No they aren't related. That's very interesting that they kill just to kill, now I know why they're illegal in alot of areas. I will have to go watch that episode.


----------



## Revolution1221 (Apr 20, 2010)

Blue Cray said:


> No they aren't related. That's very interesting that they kill just to kill, now I know why they're illegal in alot of areas. I will have to go watch that episode.


oh its nuts dude he is watching a video of someone who owns them and the guy drops a gold fish in and the snake head literally swims by bites it in half and keeps going. They have gotten pretty bad in florida now attacking people and animals. they are becoming over populated and when he is fishing for them every time he casts out almost immediately they try to take his bait. Also the way they protect their young is fascinating, and they are not a pack fish but will defend each other if they see another in distress.


----------



## Cam (Nov 9, 2009)

You should consider getting a Snake head, a good one to add to your awesome collection. There are some pretty awesome videos of them on the internet such as these:

http://www.youtube.com/watch?v=SKjJV0alqsw

http://www.youtube.com/watch?v=fAZnfxDRpCo&feature=related

This is the most voilent.

http://www.youtube.com/watch?v=WPGmvemG6fk


----------



## Tallonebball (Apr 6, 2009)

They are illegal for a reason cam. A large snakehead would probably kill 3/4 of the fish in Blue's tank. There is a reason they have become a top predator and are killing entire ecosystems.
Revo isn't kidding, they will kill just to do it. 
The silver dollars, stingrays, and arowanna would be dead meat. 
Yeah you should check out that show tho Cray, its pretty eye opening.


----------



## Blue Cray (Oct 19, 2007)

Tallonebball said:


> They are illegal for a reason cam. A large snakehead would probably kill 3/4 of the fish in Blue's tank. There is a reason they have become a top predator and are killing entire ecosystems.
> Revo isn't kidding, they will kill just to do it.
> The silver dollars, stingrays, and arowanna would be dead meat.
> Yeah you should check out that show tho Cray, its pretty eye opening.
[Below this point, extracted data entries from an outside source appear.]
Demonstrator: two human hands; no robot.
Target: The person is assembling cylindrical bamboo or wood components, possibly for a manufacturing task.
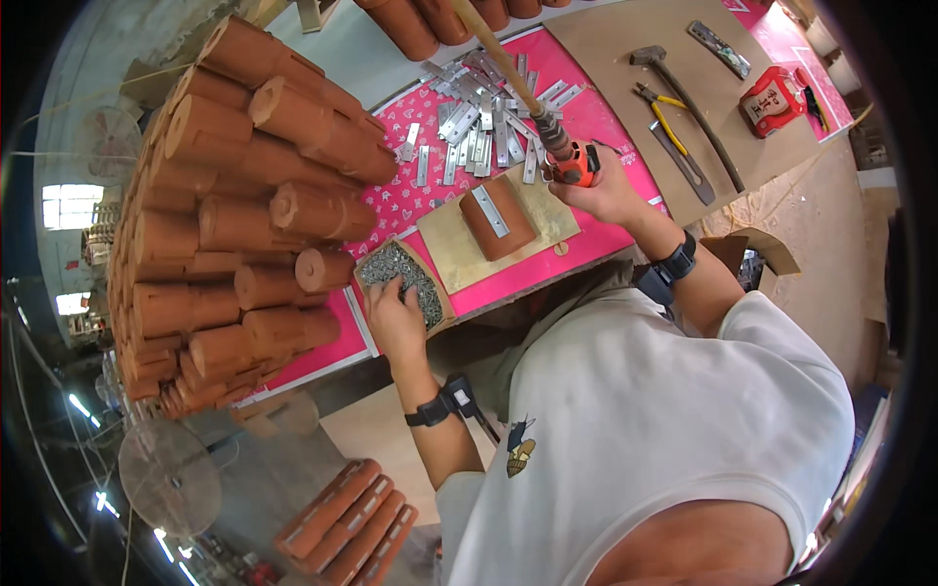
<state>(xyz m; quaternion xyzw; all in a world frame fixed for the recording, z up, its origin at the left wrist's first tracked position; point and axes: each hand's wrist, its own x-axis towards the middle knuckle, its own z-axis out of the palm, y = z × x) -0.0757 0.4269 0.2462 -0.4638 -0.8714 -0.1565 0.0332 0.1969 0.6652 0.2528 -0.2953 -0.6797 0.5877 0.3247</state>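
Brown cylinders [318, 210] crowd the screw box [437, 285]; 1 red container [773, 102] bears printed characters. Left hand [396, 322] dips among screws [387, 262], grip unclear; right hand [608, 191] grasps a red driver [575, 166].

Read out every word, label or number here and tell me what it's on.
Red container: large printed characters, which I won't copy out.
Flat thing near the hammer: any marking is too small to read.
Shirt: a small picture, no readable words.

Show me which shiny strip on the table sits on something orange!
The flat silver metal strip atop the rounded orange piece; the others lie scattered on the pink tabletop.
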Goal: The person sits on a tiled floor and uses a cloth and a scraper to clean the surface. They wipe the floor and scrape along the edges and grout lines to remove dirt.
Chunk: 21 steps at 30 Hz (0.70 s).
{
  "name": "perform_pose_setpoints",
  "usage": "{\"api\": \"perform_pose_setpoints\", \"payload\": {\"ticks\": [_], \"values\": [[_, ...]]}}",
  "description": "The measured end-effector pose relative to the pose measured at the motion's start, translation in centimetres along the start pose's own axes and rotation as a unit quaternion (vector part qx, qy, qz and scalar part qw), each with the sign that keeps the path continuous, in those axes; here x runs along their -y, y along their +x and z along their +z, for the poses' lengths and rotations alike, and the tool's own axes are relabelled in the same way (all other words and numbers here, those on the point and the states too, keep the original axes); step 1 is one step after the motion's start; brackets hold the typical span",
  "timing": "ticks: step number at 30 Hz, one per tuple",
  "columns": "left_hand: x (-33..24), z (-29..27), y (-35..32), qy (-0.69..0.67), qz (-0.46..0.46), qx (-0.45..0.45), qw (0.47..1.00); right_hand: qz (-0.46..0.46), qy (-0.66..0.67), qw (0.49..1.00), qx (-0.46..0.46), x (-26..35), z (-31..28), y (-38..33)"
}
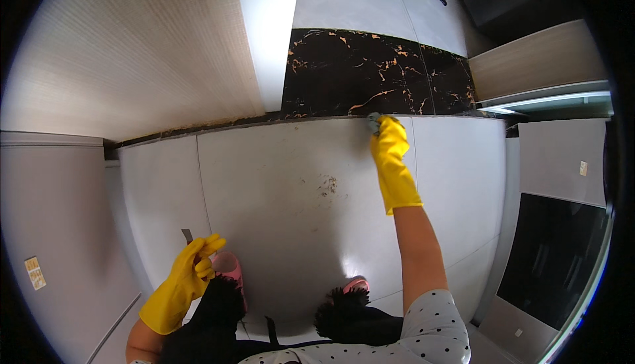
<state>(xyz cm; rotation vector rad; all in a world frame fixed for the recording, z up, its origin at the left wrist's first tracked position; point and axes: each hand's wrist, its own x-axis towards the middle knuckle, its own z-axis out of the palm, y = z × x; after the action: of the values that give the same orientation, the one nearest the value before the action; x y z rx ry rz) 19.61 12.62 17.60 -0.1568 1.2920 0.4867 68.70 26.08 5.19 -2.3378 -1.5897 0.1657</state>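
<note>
Right hand: the right hand, in a yellow glove, is pressing a small grey cloth on the floor, upper middle of the frame.
Left hand: the left hand, lower left, is gripping a thin scraper.
Floor: a brown stain is sitting mid-frame.

Yellow rubber gloves covering left hand and right hand, grey floor tiles showing a brown stain, black gold-veined marble strip, pink slippers, white black-dotted sleeve
</note>
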Motion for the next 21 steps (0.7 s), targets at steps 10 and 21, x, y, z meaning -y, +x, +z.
{"api": "perform_pose_setpoints", "payload": {"ticks": [10, 21], "values": [[0.4, -1.2, -0.4, 0.001, -0.022, 0.003, 1.0, 0.001, -0.082, 0.993, 0.086, 8.7, 7.5, -3.1], [1.5, -2.3, -2.1, -0.03, 0.017, -0.016, 0.999, -0.073, 0.029, 0.99, 0.113, 14.6, 5.7, -5.9]]}}
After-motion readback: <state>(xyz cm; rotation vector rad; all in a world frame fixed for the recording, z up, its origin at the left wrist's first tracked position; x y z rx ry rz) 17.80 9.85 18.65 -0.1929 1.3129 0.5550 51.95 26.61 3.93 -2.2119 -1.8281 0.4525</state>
LOL the green arowana is the second most agressive arowana, it might not be able to kill some snakeheads like the ones rev mentioned but the ones forsale around here would be food.


----------



## Tallonebball (Apr 6, 2009)

Haha yeah I was talking about a big snakehead from River Monsters lol
Id be surprised if any fish could handle a large snakehead, but a pet shop snakehead would be a snack for your monster lol


----------



## chocolatecrunch (May 21, 2010)

Good for you for showing off your fish once again. Yes, they are kewl...everyone already knows I don't exactly like you but since I can't change you being on FF-the fish you have are very different from what i I usually see and I wish I could have a tank as large as yours and i'm happy that you have the money for that stuff


----------



## hXcChic22 (Dec 26, 2009)

On a related subject of monster fish... here's some pictures from when we went to Ripley's Aquarium in Myrtle Beach. 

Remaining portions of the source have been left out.